Item 5.02 Departure of Directors or Certain Officers; Election of Directors; Appointment of Certain Officers; Compensatory Arrangements of Certain Officers.

(d)

As previously announced in a press release issued on January 28, 2022, on January 27, 2022, the Board of Directors (the "Board") of HTG Molecular Diagnostics, Inc. (the "Company"), upon recommendation of the Nominating and Governance Committee of the Board (the "Nominating Committee"), appointed Christopher P. Kiritsy to serve as a Class I director of the Company, with a term expiring at the Company's annual meeting of stockholders to be held in 2022. The Board also appointed Mr. Kiritsy to serve on the Audit Committee.

In accordance with the Company's Amended and Restated Non-Employee Director Compensation Policy (the "Compensation Policy"), upon his appointment to the Board, Mr. Kiritsy was automatically granted a stock option to purchase 8,000 shares of the Company's common stock (the "Common Stock") under the Company's 2020 Equity Incentive Plan, one-third of which shares vest 12 months after the date of grant, with the remaining shares to vest in equal monthly installments over the following two year period. The exercise price of the stock option is $2.94 per share, which is equal to the closing price of the Common Stock on January 27, 2022 as reported on The Nasdaq Capital Market. In accordance with the Compensation Policy, Mr. Kiritsy will be entitled to receive a $35,000 annual cash retainer for service as director and a $7,500 annual cash retainer for service as a member of the Audit Committee, and will be eligible to receive additional equity compensation in the future in accordance with the Compensation Policy. Mr. Kiritsy has entered into the Company's standard form of indemnification agreement. The Company is not aware of any transaction involving Mr. Kiritsy requiring disclosure under Item 404(a) of Regulation S-K.





(e)



2022 Corporate Goals

Our named executive officers are eligible to receive annual performance-based bonuses pursuant to their letter agreements with us.

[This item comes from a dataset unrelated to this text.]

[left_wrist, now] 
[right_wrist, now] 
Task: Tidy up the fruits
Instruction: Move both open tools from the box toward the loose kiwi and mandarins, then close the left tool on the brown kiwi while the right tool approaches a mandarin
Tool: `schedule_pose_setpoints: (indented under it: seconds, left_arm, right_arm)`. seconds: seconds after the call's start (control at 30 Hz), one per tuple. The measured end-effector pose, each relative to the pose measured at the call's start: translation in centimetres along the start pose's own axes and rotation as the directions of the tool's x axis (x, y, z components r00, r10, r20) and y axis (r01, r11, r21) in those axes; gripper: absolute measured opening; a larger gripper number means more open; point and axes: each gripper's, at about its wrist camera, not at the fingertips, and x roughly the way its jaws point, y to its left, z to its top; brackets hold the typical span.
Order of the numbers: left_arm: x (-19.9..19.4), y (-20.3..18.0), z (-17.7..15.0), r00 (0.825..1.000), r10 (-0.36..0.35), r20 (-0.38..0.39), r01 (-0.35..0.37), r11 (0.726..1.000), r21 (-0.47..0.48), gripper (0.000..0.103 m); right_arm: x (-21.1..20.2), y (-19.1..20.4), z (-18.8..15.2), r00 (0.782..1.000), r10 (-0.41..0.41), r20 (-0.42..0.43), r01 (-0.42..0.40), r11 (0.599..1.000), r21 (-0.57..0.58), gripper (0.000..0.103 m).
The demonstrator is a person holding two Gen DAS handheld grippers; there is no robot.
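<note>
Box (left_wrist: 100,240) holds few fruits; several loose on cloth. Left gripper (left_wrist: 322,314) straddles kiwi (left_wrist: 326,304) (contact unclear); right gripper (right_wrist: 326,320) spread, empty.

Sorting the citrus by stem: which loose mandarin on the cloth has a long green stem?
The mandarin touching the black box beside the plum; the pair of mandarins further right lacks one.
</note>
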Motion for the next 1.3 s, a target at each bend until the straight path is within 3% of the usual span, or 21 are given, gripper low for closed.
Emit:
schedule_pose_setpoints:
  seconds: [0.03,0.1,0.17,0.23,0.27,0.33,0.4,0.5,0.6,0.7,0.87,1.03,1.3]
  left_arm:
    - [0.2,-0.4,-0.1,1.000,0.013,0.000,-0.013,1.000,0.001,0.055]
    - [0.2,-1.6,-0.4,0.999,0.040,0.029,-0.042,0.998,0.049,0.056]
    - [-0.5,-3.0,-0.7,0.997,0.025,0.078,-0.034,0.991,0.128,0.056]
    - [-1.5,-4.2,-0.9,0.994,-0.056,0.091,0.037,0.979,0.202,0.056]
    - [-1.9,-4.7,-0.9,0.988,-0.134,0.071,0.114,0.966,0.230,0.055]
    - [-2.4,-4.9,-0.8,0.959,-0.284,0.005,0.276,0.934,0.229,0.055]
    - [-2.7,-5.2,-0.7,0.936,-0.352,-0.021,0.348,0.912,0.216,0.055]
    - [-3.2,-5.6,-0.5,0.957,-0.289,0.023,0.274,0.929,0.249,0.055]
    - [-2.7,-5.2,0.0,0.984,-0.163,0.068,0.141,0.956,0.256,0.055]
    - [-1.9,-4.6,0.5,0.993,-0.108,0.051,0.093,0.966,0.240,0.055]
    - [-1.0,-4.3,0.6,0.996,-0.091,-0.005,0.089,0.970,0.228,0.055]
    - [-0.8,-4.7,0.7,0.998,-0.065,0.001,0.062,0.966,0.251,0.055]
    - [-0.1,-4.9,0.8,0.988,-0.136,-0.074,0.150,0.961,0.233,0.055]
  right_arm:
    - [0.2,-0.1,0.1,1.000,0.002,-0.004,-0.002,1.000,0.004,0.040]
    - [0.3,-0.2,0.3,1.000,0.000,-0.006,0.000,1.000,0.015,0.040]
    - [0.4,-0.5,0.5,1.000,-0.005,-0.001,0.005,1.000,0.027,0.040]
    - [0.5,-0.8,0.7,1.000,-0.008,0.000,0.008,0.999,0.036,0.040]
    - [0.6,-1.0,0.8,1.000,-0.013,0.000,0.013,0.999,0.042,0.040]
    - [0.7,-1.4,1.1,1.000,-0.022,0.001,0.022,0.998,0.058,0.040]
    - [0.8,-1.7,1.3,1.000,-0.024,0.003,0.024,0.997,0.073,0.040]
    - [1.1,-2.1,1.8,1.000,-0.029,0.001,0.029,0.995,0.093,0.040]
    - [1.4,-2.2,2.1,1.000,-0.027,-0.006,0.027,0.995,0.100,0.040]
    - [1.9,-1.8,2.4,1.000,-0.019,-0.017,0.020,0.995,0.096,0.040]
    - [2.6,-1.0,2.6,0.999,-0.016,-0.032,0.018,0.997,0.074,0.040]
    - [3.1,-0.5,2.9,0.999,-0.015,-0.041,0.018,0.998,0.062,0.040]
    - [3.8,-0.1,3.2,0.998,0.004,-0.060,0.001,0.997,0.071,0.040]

The annual performance-based bonus each named executive officer is eligible to receive is generally based on the extent to which we achieve corporate goals that our Board of Directors (the "Board") establishes each year. Following the end of each year, the Board reviews our performance against each corporate goal and determines the extent to which we achieved each of our corporate goals.

On January 27, 2022, the Board adopted corporate goals for purposes of determining the eligibility of our named executive officers to receive performance-based bonuses for 2022. The corporate goals relate to the following categories: financial goals, including direct revenue growth and cash management, and strategic goals, including customer metrics and objectives related to technology development and HTG Therapeutics business unit milestones.

Certain of the corporate goals contain minimum achievement levels that must be satisfied in order to earn the portion of the bonus attributable to such goal, but there is no aggregate minimum percentage of corporate goals that must be achieved in order to earn a bonus, and certain of the financial goals can be achieved at more than 100% of the target level. No specific individual goals were established for any of the named executive officers for 2022.